=== TASK MATERIAL ===

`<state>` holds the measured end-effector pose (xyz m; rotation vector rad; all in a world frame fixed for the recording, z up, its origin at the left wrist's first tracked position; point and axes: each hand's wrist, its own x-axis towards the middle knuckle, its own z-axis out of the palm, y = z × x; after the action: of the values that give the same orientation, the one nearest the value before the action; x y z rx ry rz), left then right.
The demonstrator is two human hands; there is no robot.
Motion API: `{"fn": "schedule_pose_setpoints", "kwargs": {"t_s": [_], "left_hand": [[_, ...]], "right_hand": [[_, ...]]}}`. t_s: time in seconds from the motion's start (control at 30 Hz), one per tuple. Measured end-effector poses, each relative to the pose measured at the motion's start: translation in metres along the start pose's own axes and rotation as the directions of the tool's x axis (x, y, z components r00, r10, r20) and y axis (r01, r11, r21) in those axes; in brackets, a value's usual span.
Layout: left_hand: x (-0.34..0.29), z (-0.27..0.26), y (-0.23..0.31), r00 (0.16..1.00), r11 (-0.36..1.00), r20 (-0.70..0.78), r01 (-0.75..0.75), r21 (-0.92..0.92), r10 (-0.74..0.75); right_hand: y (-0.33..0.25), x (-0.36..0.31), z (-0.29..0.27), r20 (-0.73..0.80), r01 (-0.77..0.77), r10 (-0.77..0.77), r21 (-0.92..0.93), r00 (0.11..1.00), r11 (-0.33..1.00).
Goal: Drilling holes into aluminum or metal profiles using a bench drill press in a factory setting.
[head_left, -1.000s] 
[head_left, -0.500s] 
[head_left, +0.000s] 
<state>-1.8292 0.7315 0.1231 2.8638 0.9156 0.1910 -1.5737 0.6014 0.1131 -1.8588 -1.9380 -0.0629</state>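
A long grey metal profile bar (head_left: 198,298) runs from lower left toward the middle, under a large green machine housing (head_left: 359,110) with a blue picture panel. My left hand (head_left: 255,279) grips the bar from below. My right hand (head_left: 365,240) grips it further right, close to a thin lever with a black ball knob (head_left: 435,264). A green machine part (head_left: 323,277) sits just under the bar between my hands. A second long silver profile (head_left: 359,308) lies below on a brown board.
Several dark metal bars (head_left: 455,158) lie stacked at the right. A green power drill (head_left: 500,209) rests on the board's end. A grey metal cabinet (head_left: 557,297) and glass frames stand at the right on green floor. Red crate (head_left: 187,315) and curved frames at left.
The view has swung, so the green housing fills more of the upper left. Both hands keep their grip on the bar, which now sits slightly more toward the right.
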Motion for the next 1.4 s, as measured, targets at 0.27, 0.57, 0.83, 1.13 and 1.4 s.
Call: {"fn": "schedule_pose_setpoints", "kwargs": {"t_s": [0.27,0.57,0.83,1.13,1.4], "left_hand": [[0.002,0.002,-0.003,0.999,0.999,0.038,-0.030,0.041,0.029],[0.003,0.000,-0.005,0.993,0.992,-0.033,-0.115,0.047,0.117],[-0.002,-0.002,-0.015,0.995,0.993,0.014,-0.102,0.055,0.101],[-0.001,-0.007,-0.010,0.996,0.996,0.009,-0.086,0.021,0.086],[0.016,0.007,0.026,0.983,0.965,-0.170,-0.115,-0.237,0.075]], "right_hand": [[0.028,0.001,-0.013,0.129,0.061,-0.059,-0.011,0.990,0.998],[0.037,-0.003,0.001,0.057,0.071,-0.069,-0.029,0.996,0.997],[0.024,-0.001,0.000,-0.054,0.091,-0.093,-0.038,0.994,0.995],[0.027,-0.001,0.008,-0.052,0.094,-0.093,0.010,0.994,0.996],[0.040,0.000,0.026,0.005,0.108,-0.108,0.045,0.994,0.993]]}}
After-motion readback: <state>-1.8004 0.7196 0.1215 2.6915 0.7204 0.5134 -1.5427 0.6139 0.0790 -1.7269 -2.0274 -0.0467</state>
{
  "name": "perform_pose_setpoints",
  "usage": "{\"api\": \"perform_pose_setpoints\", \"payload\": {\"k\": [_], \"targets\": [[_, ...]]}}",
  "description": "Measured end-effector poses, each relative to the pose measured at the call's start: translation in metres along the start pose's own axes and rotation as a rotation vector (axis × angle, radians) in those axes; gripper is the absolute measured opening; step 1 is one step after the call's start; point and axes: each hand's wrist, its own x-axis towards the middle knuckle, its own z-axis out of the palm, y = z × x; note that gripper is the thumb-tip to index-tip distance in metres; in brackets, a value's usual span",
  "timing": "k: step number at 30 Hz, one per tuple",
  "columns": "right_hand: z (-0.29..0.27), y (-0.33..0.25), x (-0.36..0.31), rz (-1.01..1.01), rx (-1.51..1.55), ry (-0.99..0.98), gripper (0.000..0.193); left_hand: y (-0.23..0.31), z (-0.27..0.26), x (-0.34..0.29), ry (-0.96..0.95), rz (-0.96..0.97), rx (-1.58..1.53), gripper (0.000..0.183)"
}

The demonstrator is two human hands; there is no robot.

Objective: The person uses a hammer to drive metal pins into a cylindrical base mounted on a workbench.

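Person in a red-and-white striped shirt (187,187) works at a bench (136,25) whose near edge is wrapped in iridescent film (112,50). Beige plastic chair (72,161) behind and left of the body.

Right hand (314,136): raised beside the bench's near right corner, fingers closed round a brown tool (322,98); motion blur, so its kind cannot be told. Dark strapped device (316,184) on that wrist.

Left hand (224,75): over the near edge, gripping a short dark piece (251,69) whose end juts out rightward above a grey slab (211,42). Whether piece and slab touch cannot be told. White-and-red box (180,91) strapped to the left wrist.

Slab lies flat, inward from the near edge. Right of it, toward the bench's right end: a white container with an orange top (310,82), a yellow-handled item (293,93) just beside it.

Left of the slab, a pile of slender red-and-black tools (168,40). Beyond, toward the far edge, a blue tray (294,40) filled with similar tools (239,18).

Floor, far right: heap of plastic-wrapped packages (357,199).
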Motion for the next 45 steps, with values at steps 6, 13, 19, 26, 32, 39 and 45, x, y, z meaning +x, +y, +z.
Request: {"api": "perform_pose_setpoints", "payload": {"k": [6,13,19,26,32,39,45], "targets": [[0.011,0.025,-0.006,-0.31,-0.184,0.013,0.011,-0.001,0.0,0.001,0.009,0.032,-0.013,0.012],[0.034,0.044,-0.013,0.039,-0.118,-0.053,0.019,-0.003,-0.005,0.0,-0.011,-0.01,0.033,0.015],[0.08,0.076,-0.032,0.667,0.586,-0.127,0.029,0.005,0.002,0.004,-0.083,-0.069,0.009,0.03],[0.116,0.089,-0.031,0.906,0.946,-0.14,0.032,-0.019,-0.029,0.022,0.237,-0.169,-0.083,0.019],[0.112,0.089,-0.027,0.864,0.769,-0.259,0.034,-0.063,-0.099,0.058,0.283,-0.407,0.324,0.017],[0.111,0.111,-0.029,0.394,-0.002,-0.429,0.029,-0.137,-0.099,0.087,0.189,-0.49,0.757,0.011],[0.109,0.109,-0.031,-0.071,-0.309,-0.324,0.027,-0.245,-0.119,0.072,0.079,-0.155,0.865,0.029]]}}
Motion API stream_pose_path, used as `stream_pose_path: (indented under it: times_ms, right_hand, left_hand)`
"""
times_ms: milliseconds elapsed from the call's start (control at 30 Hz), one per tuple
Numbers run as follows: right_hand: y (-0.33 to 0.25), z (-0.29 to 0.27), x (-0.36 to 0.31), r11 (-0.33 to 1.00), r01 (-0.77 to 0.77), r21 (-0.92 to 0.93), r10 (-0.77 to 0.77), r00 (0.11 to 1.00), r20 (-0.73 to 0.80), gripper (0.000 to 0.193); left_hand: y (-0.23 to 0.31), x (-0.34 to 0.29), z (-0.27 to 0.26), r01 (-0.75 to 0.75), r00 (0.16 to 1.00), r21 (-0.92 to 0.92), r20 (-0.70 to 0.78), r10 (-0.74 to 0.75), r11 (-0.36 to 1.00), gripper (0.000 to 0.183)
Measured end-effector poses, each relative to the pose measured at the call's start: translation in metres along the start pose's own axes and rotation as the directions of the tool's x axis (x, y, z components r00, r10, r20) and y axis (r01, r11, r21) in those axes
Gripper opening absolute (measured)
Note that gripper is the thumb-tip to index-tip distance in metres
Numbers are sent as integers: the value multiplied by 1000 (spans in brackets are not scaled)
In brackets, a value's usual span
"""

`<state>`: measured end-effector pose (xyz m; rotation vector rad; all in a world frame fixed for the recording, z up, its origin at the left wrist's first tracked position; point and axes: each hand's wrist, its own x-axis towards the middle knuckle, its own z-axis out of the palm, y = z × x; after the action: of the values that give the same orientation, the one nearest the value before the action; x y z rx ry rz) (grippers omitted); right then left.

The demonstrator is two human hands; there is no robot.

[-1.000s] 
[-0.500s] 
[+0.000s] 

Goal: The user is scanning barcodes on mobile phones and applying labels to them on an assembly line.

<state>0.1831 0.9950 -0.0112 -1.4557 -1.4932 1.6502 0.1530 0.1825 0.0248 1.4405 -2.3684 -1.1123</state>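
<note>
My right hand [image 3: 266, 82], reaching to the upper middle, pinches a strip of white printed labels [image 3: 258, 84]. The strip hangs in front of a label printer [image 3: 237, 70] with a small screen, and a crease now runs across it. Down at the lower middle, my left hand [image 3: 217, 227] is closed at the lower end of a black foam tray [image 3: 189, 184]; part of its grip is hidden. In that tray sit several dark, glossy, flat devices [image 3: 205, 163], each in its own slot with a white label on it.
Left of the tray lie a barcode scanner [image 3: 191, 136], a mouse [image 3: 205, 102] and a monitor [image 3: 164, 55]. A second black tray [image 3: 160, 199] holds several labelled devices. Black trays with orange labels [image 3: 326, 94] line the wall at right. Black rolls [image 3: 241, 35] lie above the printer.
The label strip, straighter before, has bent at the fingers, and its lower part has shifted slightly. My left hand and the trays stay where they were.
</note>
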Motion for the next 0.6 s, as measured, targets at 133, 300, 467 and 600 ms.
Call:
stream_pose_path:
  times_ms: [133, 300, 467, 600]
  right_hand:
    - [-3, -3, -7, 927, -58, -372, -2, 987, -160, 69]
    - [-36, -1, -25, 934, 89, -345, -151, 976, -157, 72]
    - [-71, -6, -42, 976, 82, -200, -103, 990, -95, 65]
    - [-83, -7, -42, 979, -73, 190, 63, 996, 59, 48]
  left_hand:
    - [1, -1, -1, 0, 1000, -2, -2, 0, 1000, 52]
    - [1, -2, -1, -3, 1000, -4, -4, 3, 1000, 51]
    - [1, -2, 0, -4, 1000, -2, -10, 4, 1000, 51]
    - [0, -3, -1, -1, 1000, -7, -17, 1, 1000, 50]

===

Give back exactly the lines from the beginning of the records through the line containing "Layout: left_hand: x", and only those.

`<state>` holds the measured end-effector pose (xyz m; rotation vector rad; all in a world frame fixed for the recording, z up, its origin at the left wrist's first tracked position; point and axes: each hand's wrist, its own x-axis towards the middle knuckle, its own z-axis out of the palm, y = z × x; after the action: of the values that give the same orientation, the one nearest the value before the action; x y z rx ry rz), left then right.
The demonstrator is two human hands; there is no robot.
Motion API: `{"fn": "schedule_pose_setpoints", "kwargs": {"t_s": [_], "left_hand": [[_, ...]], "right_hand": [[_, ...]]}}`. t_s: time in seconds from the motion's start (control at 30 Hz), one per tuple. Measured end-effector poses, each relative to the pose measured at the motion's start: translation in metres along the start pose's own axes and rotation as the directions of the tool's x axis (x, y, z components r00, r10, r20) and y axis (r01, r11, r21) in those axes; in brackets, a value's usual span.
Layout: left_hand: x (-0.34..0.29), z (-0.27..0.26), y (-0.23..0.31), r00 (0.16..1.00), r11 (-0.36..1.00), r20 (-0.70..0.78), r01 (-0.75..0.75), r21 (-0.92..0.92), r10 (-0.74..0.75); right_hand: y (-0.33..0.25), x (-0.36..0.31), z (-0.29..0.27), r20 (-0.73..0.80), r01 (-0.77..0.77), r10 (-0.77..0.77), r21 (-0.92..0.93), r00 (0.11..1.00), r11 (-0.33..1.00).

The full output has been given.